そんな中でのもかさんの1つの考えは、現地の人を変えないといけない。この不法移民の問題を、不法移民だけの問題にしてしまうのではなく、現地の国や地域全体の問題であると考えなければいけない、と。
だからこそ、現地の人たちが変わらなければいけない。
こんな話を現地の大学生に強く強く訴えるのですが、なぜかあまり響いておらず。。。なぜ、この人たちは、自分たちの国の問題をこんなにも放置してしまっているんだろうと、苛立ち、落胆するばかりでした。
そして、そんな苛立ちを抱えたまま、もかさんは、勉強が意味を持たない世界から帰国するのでした。
最後は、ひとまず家を買おう、です。
ボルネオでのボランティアを終えて、帰国したもかさん。
ボルネオ島では、外国人の立場から何故この人たちはそれほどに真剣に変わろうとしないのか、という疑問を持ち、苛立ちもしていたのですが。
日本に帰ってきて自分自身がローカルの立場になった時に、自分自身がローカルの問題に真剣に向き合っているかといえば。
・・・
自分だってローカルの問題にはそれほど積極的に変えようなんて思っていないことに気づいたのです。もっといえば、そもそもローカルの問題を知らない、と。
そこで、もかさんは、まずはローカルの問題を知ろうと、大学の授業にて「ホームレスの問題」について学んでみます。
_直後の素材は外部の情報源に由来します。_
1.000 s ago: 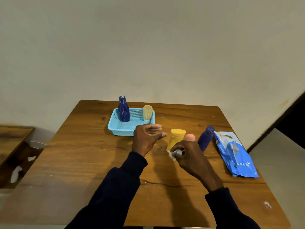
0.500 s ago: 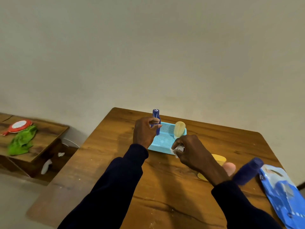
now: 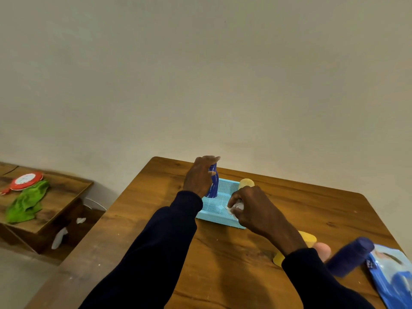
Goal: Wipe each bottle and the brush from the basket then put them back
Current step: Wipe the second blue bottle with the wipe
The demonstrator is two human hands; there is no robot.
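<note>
A light blue mesh basket sits at the far middle of the wooden table. My left hand grips the neck of a dark blue bottle that stands at the basket's left end. The tan-bristled brush stands at the basket's far right. Just in front of the brush, over the basket, my right hand pinches a crumpled white wipe. A yellow bottle stands outside the basket behind my right forearm, with a pink cap and a dark purple bottle beside it.
A blue wipes packet lies at the table's right edge. A lower wooden side table on the left carries a green cloth and a red-rimmed round lid. White scraps lie under it.
My left hand reached from mid-table to the basket and took hold of the dark blue bottle's neck. My right hand carried the wipe over the basket. The view swung left.
</note>
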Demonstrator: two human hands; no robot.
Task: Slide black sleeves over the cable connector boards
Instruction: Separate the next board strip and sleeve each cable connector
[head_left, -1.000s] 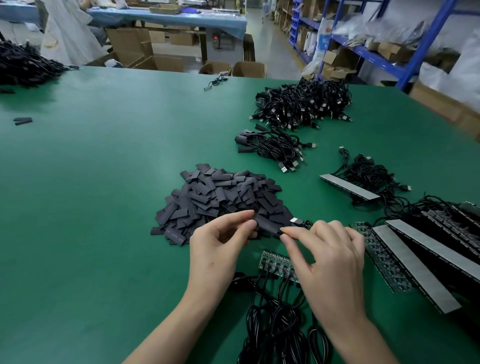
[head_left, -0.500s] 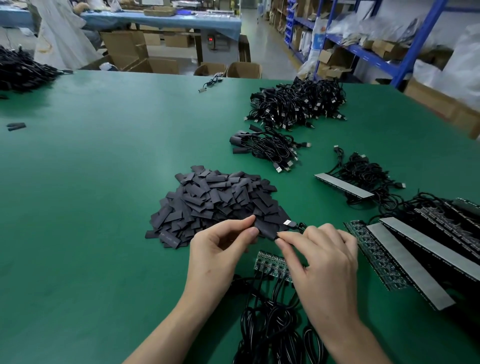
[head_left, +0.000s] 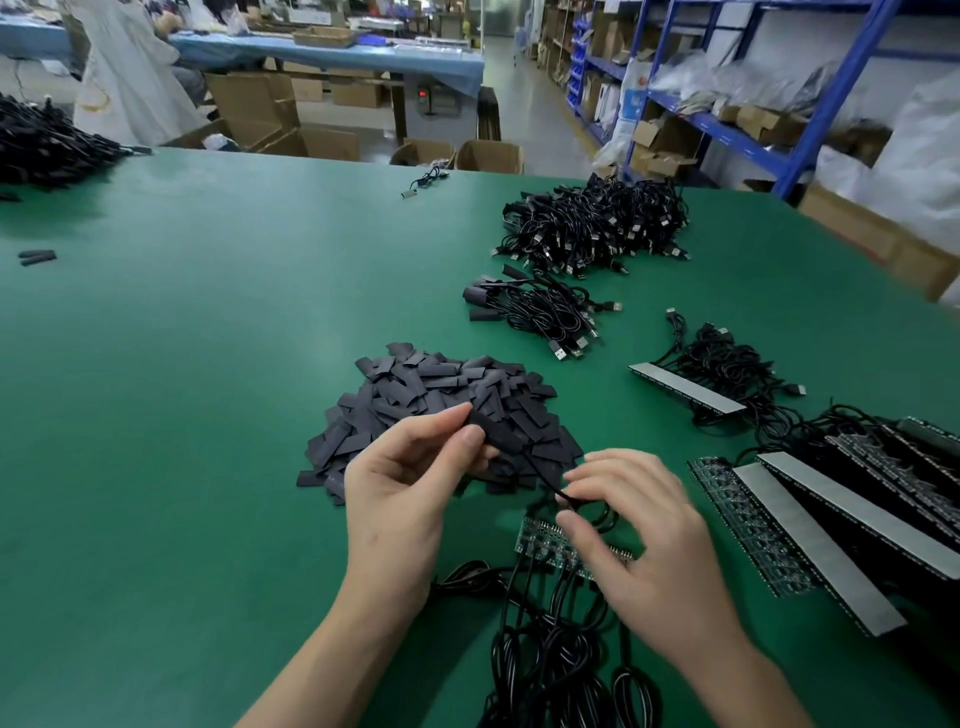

そして、そこで家というものが問題になっていることを知ります。
最近では報道もされなくなってしまいましたが、いまだに根強い問題として存在しているネカフェ難民の問題や、不法滞在者の問題、ホームレスの問題など。
家というものにまつわるローカルな問題が、もかさんの目の前に浮かび上がってきました。そこで、とにかく動き始めます。
不動産の登記事務所で働き始めたり、大家さんの集まりに呼んでもらったり、不動産情報を調べてみたり、そして、今では、宅建(宅地建物取引士)の資格の勉強をしています。
さらには、将来的には不動産鑑定士の資格も狙っているとか。
そんなもかさんの直近の目標は、家を買うことだそうです。
それも現金一括で。
ちなみに、これは何千万のお金を持っている裕福な大学生の話ではありません。少し周りよりバイトを頑張っている学生の話です。
というのも、出来るだけ安い物件を買って、それを修繕やリフォームをして、賃貸にだす。その時に、ローンを組んでしまうのではなく、物件を自分のものにして、そこから少しずつ修繕をしながら、賃貸できるものにしようと考えているのだそうです。
その時に、かかる費用は、およそ100万円前後。もかさん自身が自分で頑張って働いたお金で家を買おうと考えているのだそうです。
しかも、その時に考えているのが、この100万円を元手にどうにか利益を取ってやろう、という考え方ではないんです。最初の不動産売買はうまくいかないかもしれない、賃貸も回らないかもしれない、でもそれでもいいんです、と。
大学生のうちにやりたいことは、勉強用に家を買うこと。
もちろん、それでうまく行くのであれば、それでいいのだけれど、失敗するなら大学生のうちにその失敗を経験しておきたい、と。
もしかしたら、あまりにもいきあたりばったりのように見えるかもしれない、もかさんの生き方。その一方で、自分ができることを一つ一つ丁寧に整理しながら、好きな方向へ走っていく。
そのものすごい行動力と、人生の楽しみ方のうまさがとても素敵でした。